- [TASK] Which lines below fall between the one containing "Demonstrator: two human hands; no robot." and the one containing "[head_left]"? Repeat them exactly, counting both of those lines, and add nothing else.

- [DATA SECTION]
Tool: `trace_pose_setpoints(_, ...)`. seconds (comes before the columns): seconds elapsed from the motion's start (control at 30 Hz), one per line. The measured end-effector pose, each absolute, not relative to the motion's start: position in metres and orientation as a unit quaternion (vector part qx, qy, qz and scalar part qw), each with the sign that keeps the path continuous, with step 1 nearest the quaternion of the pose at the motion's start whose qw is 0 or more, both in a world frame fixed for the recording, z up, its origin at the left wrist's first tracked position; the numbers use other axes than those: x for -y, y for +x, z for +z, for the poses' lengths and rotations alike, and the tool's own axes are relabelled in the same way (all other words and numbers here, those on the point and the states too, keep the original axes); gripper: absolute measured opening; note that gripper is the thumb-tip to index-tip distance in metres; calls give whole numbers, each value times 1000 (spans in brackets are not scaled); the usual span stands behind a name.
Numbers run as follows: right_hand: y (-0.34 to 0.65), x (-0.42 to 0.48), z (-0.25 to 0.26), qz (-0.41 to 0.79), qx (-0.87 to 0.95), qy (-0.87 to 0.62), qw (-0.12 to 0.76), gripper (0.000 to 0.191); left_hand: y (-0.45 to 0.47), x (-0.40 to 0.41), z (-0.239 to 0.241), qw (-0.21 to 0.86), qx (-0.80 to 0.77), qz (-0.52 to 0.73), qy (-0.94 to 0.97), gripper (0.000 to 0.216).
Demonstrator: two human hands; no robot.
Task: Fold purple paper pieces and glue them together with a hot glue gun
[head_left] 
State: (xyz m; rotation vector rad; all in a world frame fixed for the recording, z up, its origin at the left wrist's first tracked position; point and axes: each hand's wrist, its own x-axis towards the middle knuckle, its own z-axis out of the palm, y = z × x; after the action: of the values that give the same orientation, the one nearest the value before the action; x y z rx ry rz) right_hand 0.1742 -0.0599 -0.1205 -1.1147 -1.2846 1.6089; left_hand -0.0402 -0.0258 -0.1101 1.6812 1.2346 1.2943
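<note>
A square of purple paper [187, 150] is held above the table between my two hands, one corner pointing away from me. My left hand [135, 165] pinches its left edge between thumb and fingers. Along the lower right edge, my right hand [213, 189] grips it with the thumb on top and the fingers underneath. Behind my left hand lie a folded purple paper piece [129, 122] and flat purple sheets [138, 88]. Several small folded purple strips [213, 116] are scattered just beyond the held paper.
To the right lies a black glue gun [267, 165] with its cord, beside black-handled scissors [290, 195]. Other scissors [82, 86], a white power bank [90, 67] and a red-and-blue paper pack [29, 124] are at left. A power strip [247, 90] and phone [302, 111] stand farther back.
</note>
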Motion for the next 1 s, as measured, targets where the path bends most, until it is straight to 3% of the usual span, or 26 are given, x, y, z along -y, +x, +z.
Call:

- [EXPECTED OUTPUT]
Demonstrator: two human hands; no robot.
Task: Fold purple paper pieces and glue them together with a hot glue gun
[head_left] 

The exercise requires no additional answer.